● **DATA TO USE**:

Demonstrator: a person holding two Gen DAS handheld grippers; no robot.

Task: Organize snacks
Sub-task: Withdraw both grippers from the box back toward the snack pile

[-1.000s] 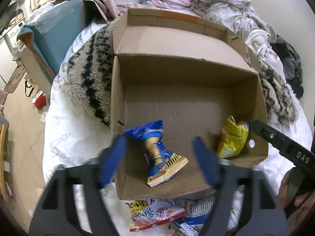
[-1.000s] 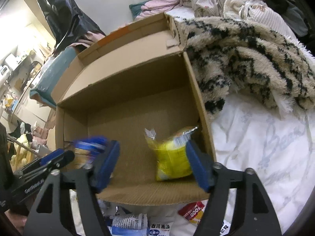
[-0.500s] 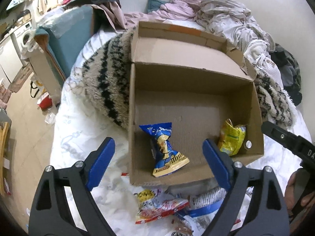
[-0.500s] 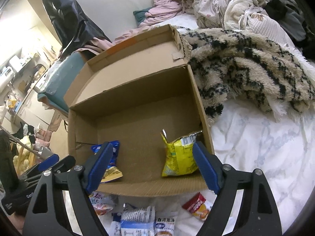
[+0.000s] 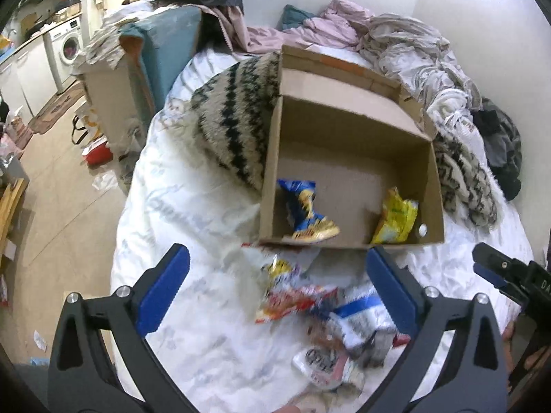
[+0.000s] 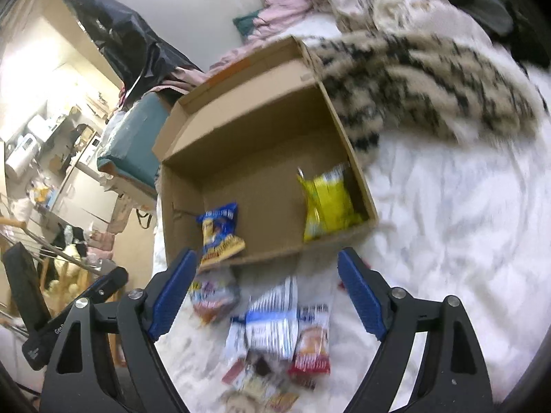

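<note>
Now both tools sit back from the cardboard box (image 5: 347, 158), no longer over it. Left tool (image 5: 275, 292) has just been opening, wide and empty; right tool (image 6: 267, 296) likewise. Blue packet (image 5: 304, 210) and yellow packet (image 5: 396, 216) lie inside; loose snacks (image 6: 279, 320) lie on the white bed (image 5: 193, 213).

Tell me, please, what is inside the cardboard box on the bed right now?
Two snack packets lie inside the cardboard box: a blue packet near its left wall and a yellow packet near its right wall. The near wall hides the floor strip just behind it.
</note>
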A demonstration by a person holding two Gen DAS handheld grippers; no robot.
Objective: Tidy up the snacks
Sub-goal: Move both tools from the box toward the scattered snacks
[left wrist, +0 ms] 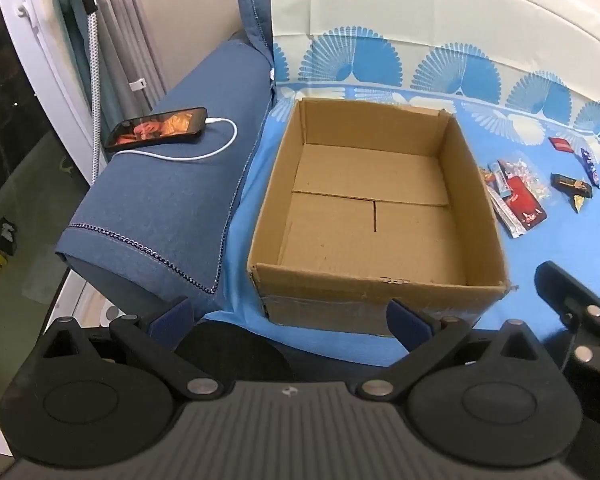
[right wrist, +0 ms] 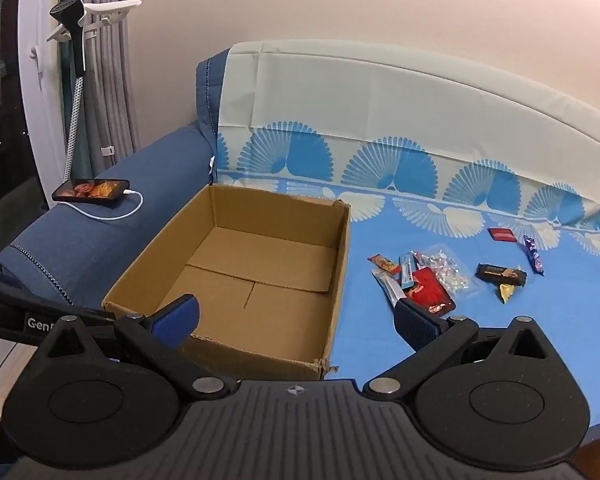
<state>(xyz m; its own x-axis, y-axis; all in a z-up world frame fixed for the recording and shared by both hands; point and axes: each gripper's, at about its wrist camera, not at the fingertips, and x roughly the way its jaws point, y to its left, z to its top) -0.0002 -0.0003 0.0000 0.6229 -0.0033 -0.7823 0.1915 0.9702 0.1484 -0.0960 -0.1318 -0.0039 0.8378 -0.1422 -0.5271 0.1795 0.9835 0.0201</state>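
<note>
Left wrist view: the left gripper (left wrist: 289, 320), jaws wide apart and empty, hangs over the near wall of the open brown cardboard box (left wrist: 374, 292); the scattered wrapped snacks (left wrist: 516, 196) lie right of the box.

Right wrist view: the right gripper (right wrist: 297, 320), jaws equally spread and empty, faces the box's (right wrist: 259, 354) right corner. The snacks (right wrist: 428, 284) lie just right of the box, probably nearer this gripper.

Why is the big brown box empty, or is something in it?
Empty. The cardboard box shows only its bare bottom flaps, and the snacks lie beside it on the blue sheet.
</note>
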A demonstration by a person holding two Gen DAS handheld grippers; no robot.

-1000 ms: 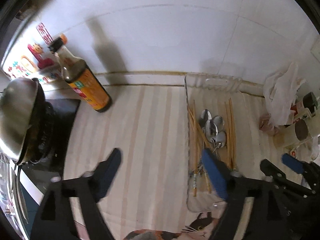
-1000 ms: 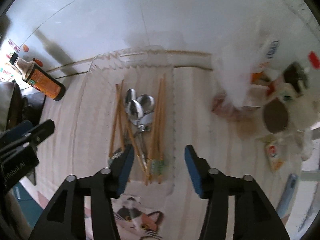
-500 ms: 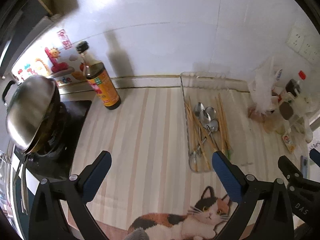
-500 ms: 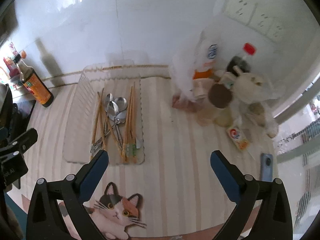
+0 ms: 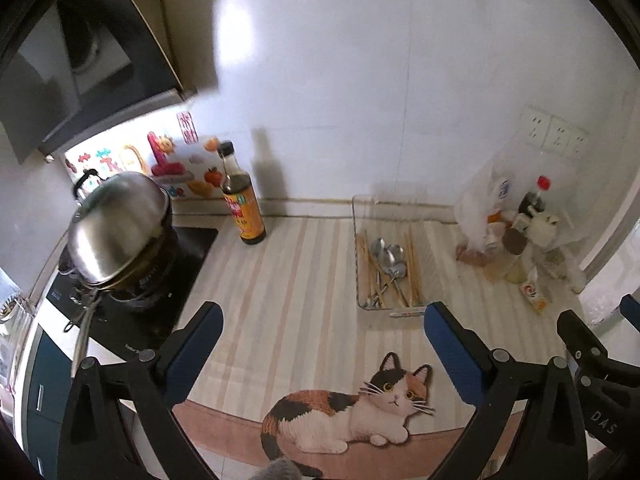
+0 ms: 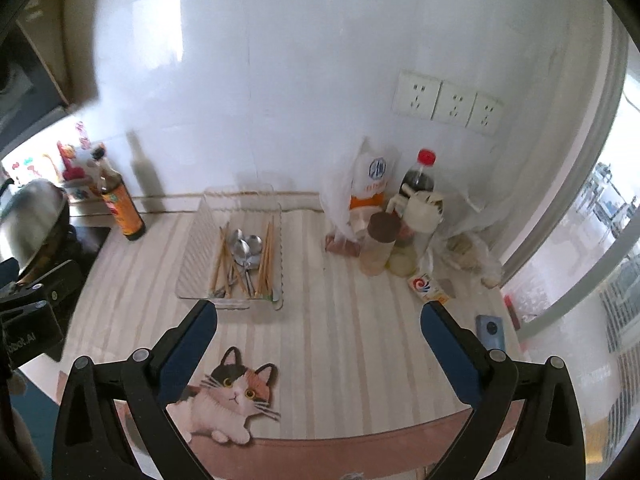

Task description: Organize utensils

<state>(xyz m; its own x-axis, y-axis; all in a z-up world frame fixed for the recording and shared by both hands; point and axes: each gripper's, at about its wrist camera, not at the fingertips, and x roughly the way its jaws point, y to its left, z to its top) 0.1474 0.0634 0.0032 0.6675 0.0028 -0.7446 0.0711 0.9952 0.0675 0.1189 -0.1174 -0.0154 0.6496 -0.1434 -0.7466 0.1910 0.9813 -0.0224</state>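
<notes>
The chopsticks (image 6: pixel 266 258) and spoons (image 6: pixel 245 249) are lying together in the clear tray (image 6: pixel 192 276), chopsticks in two bundles along the sides and spoon bowls clustered between them, all ahead of and below the right gripper (image 6: pixel 318 344), a little toward its left finger. Nothing is sitting between that gripper's blue pads, which are now standing spread as wide as they go, where a second ago they were narrower and hovering right over the tray's near end. The left gripper (image 5: pixel 320 340) is likewise gaping and carrying nothing, with the tray off beyond its right finger. Both have been pulling up and back from the counter, so the tray is looking smaller and the cat-print mat (image 5: pixel 352 408) is now showing beneath them. I'd judge the sorting is finished and the hands are retreating. Farther out, a soy sauce bottle (image 5: pixel 242 208) is standing well to the left of the left gripper's line, beside a lidded pot (image 5: pixel 116 232) on the stove, and a clutter of bottles and bags (image 6: pixel 404 216) is crowding the right corner.
</notes>
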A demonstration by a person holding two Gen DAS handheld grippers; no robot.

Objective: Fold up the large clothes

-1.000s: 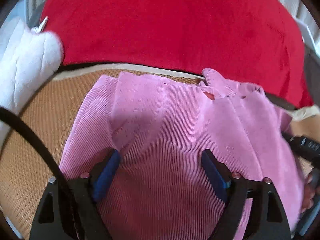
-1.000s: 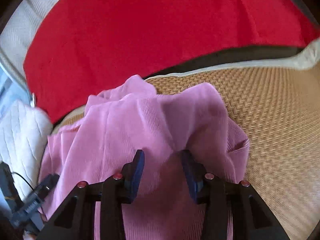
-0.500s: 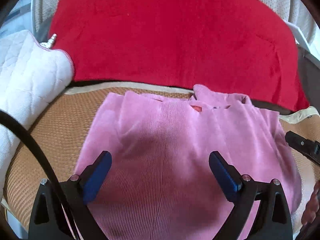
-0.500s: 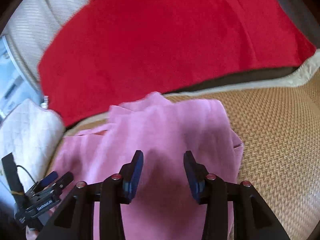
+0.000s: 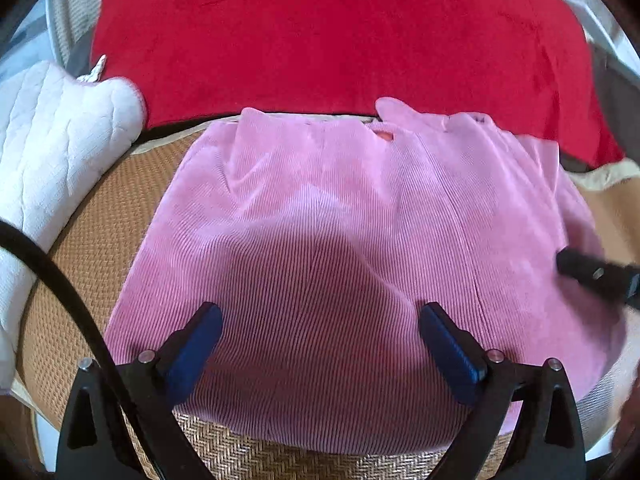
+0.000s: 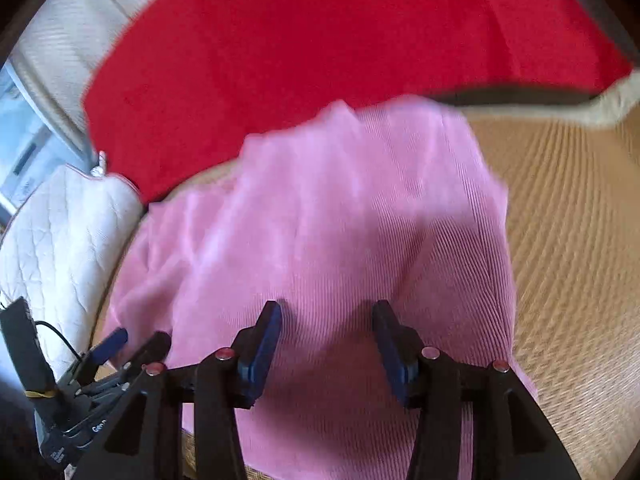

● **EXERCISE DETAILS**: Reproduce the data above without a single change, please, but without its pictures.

● **SOLUTION FOR THIS PROBLEM**:
Demonstrator: a person holding two Gen DAS handheld grippers; no robot.

Task: Organize snacks
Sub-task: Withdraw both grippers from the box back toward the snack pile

[-1.000s] 
[-1.000s] 
[-0.500s] 
[-0.500s] 
[+0.000s] 
[+0.000s] 

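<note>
Now both tools sit back from the cardboard box (image 5: 347, 158), no longer over it. Left tool (image 5: 275, 292) has just been opening, wide and empty; right tool (image 6: 267, 296) likewise. Blue packet (image 5: 304, 210) and yellow packet (image 5: 396, 216) lie inside; loose snacks (image 6: 279, 320) lie on the white bed (image 5: 193, 213).

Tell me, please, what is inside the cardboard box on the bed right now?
Two snack packets lie inside the cardboard box: a blue packet near its left wall and a yellow packet near its right wall. The near wall hides the floor strip just behind it.
</note>
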A demonstration by a person holding two Gen DAS handheld grippers; no robot.
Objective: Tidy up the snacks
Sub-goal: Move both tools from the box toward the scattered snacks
[left wrist, +0 ms] 
[right wrist, +0 ms] 
<state>(xyz m; its own x-axis, y-axis; all in a z-up world frame fixed for the recording and shared by both hands; point and axes: each gripper's, at about its wrist camera, not at the fingertips, and x roughly the way its jaws point, y to its left, z to its top) -0.0002 -0.0003 0.0000 0.6229 -0.0033 -0.7823 0.1915 0.9702 0.1484 -0.0960 -0.1318 -0.0039 0.8378 -0.1422 -0.5271 0.1795 0.9835 0.0201</state>
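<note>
Left wrist view: the left gripper (left wrist: 289, 320), jaws wide apart and empty, hangs over the near wall of the open brown cardboard box (left wrist: 374, 292); the scattered wrapped snacks (left wrist: 516, 196) lie right of the box.

Right wrist view: the right gripper (right wrist: 297, 320), jaws equally spread and empty, faces the box's (right wrist: 259, 354) right corner. The snacks (right wrist: 428, 284) lie just right of the box, probably nearer this gripper.

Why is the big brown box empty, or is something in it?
Empty. The cardboard box shows only its bare bottom flaps, and the snacks lie beside it on the blue sheet.
</note>
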A demonstration by a person holding two Gen DAS handheld grippers; no robot.

-1000 ms: 
-1000 ms: 
-500 ms: 
-500 ms: 
+0 ms: 
+0 ms: 

Task description: Organize utensils

<state>(xyz m; its own x-axis, y-axis; all in a z-up world frame fixed for the recording and shared by both hands; point and axes: each gripper's, at about its wrist camera, not at the fingertips, and x roughly the way its jaws point, y to its left, z to its top) 0.1474 0.0634 0.0032 0.6675 0.0028 -0.7446 0.0711 0.9952 0.0675 0.1189 -0.1174 -0.0154 0.6496 -0.1434 -0.7466 0.1910 0.9813 -0.0224</state>
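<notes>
The chopsticks (image 6: pixel 266 258) and spoons (image 6: pixel 245 249) are lying together in the clear tray (image 6: pixel 192 276), chopsticks in two bundles along the sides and spoon bowls clustered between them, all ahead of and below the right gripper (image 6: pixel 318 344), a little toward its left finger. Nothing is sitting between that gripper's blue pads, which are now standing spread as wide as they go, where a second ago they were narrower and hovering right over the tray's near end. The left gripper (image 5: pixel 320 340) is likewise gaping and carrying nothing, with the tray off beyond its right finger. Both have been pulling up and back from the counter, so the tray is looking smaller and the cat-print mat (image 5: pixel 352 408) is now showing beneath them. I'd judge the sorting is finished and the hands are retreating. Farther out, a soy sauce bottle (image 5: pixel 242 208) is standing well to the left of the left gripper's line, beside a lidded pot (image 5: pixel 116 232) on the stove, and a clutter of bottles and bags (image 6: pixel 404 216) is crowding the right corner.
</notes>
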A demonstration by a person holding two Gen DAS handheld grippers; no robot.

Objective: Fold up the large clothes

-1.000s: 
-1.000s: 
-0.500s: 
-0.500s: 
+0.000s: 
+0.000s: 

There is no additional output for this exercise.